Unable to find a valid cuDNN algorithm to run convolution

– just leaving this comment in case someone has the same issue.
hi,
my code that was running fine, just hit this issue raising the error RuntimeError: Unable to find a valid cuDNN algorithm to run convolution.
it runs fine on a small dataset but raises the error on large dataset.
the code works fine on either using other methods. the new tested method uses some gradient stuff (more memory).
by default, i set torch.backends.cudnn.benchmark = True
by default torch.backends.cudnn.enabled is True.

reinstalling a fresh env or rebuild pytorch is a lot since the code works fine on small dataset. pytorch (1.9.0) was installed using conda.

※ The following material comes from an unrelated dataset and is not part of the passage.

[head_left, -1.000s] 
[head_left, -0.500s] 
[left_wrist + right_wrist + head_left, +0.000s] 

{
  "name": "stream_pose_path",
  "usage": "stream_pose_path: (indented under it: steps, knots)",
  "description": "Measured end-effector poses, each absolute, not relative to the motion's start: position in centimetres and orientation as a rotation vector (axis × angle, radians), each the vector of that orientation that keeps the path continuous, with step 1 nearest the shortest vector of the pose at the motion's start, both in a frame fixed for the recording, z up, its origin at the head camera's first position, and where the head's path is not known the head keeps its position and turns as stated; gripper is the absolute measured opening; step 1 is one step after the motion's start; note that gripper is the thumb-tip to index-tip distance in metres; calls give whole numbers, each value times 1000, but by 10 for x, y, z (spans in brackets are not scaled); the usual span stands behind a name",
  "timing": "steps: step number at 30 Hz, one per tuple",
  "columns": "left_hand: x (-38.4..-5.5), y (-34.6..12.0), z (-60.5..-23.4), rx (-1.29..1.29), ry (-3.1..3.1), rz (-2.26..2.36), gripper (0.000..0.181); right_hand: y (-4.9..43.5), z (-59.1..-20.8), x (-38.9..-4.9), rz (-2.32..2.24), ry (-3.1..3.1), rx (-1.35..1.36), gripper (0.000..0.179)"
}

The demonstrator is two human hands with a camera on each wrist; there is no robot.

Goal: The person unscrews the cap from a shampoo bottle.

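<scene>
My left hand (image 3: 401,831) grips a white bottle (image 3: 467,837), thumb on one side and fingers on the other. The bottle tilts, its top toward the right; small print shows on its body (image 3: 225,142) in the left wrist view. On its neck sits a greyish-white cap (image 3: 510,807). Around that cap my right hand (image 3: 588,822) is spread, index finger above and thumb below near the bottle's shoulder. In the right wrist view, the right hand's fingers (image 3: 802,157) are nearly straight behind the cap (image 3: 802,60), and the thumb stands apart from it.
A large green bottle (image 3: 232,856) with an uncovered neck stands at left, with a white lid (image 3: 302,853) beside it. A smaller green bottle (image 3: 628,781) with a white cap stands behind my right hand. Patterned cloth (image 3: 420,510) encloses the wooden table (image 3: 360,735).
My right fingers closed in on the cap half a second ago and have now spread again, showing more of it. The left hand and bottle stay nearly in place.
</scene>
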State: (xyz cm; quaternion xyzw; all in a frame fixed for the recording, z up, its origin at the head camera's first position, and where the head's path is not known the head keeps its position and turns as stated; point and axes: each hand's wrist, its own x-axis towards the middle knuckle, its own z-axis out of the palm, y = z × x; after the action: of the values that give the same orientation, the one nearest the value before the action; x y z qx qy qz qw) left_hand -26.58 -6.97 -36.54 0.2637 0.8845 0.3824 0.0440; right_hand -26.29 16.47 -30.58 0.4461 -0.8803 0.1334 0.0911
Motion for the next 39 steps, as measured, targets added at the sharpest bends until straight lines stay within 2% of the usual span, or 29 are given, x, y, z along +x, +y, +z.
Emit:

i noticed that the gpu memory (16gb) is maxed out after 97 minibatch during training… usually 11gb does the job.

quick search, and some answers from tensorflow-similar-issue seem to point toward a memory overload (retinanet - Tensorflow 2.1 Failed to get convolution algorithm. This is probably because cuDNN failed to initialize - Stack Overflow) which is similar to my case.

i double checked and found a memory leak in my code.
i was tracking a loss without detaching from the graph which kept increasing the memory usage until overload. fixing this solved the problem.

indeed, the error is vague and does not hint to a memory issue (pytorch - Unable to find a valid cuDNN algorithm to run convolution - Stack Overflow).

thanks

2 Likes

decreasing batch size helped

I tried smaller batches but it did not help me. Perhaps even smaller data batches are needed…

Had the same error: "return F.conv2d(input, weight, bias, self.stride,
RuntimeError: Unable to find a valid cuDNN algorithm to run convolution
"
I saw you suggested to uninstall all binary installations, how can I do that?
Or should I change something in my ~/.bashrc file?

I will mention that I managed to run this code before, I suspect it started to fail after I installed a python package that messed my cuda settings up.

More details:

torch.cuda.is_available() => True
torch.__version__ => 2.0.1+cu117
torch.version.cuda => 11.7
torch.backends.cudnn.version() => 8500

I ran “nvidia-smi” and made sure the GPU is not occupied.

Could you post a minimal and executable code snippet to reproduce the issue as well as the output of python -m torch.utils.collect_env, please?